* _EXERCISE BRIEF_: Write out, word for word, every line in the data below from the one containing "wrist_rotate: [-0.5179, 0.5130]" to the one containing "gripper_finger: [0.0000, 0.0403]", both of them included.

* _PROVIDED DATA_:
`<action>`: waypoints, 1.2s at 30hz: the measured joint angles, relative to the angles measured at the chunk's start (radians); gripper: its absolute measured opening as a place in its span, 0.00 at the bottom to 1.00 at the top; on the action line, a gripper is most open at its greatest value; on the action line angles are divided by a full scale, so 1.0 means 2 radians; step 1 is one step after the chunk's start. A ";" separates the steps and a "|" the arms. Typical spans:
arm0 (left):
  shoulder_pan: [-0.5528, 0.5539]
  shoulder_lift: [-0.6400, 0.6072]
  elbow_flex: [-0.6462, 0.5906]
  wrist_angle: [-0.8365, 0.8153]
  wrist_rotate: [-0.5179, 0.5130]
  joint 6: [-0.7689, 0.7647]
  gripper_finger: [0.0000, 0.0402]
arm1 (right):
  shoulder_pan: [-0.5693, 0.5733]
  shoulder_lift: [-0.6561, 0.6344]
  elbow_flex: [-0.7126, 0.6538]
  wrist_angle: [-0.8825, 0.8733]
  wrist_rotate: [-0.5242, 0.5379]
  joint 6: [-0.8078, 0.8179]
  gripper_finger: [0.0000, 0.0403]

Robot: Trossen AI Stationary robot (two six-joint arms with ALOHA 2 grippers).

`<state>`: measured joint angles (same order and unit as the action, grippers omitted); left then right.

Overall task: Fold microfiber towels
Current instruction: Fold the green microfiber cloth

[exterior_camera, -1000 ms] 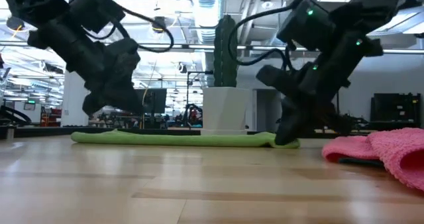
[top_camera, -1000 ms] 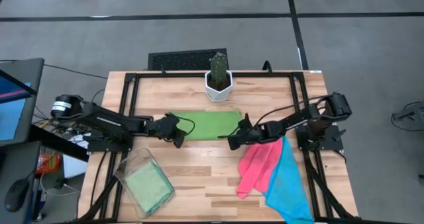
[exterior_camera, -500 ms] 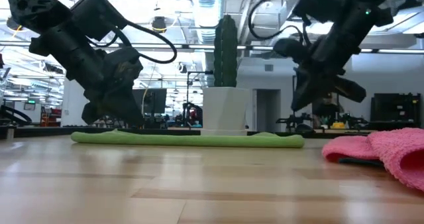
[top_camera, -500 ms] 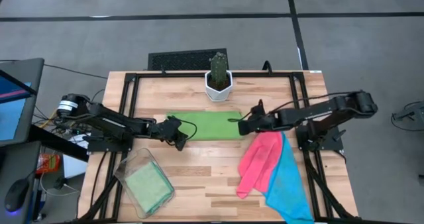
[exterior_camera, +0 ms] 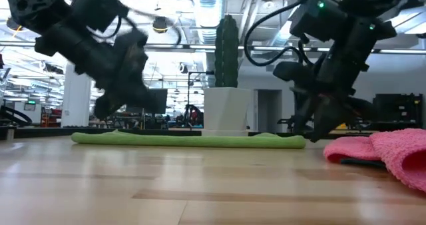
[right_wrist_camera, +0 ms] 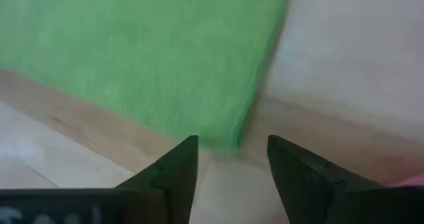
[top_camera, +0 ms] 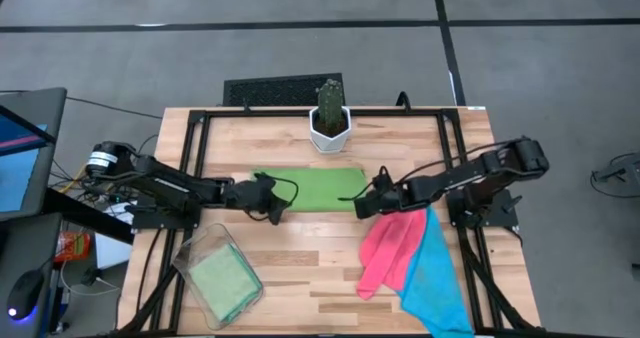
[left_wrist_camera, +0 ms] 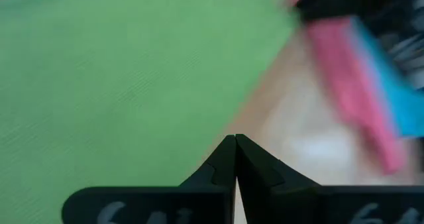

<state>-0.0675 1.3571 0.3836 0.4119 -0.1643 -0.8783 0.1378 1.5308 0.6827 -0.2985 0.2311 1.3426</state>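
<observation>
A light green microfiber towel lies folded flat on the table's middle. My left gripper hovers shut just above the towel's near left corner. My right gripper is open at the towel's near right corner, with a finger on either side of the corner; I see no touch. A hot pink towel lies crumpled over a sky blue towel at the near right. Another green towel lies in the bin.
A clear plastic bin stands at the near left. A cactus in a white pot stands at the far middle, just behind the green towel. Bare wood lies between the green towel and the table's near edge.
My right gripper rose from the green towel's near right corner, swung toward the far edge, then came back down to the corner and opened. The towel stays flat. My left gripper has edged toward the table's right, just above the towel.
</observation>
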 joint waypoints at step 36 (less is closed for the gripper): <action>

* _WRITTEN REPLY_:
  wrist_rotate: [-0.5179, 0.5130]
  joint 6: [-0.7689, 0.7647]
  gripper_finger: [0.0000, 0.0402]
arm1 (right):
  shoulder_pan: [-0.5693, 0.5733]
  shoulder_lift: [-0.6561, 0.6344]
  elbow_flex: [-0.7126, 0.6538]
  wrist_angle: [-0.8825, 0.8733]
  wrist_rotate: [-0.5242, 0.5379]
  joint 6: [-0.8078, 0.8179]
  gripper_finger: [0.0000, 0.0403]

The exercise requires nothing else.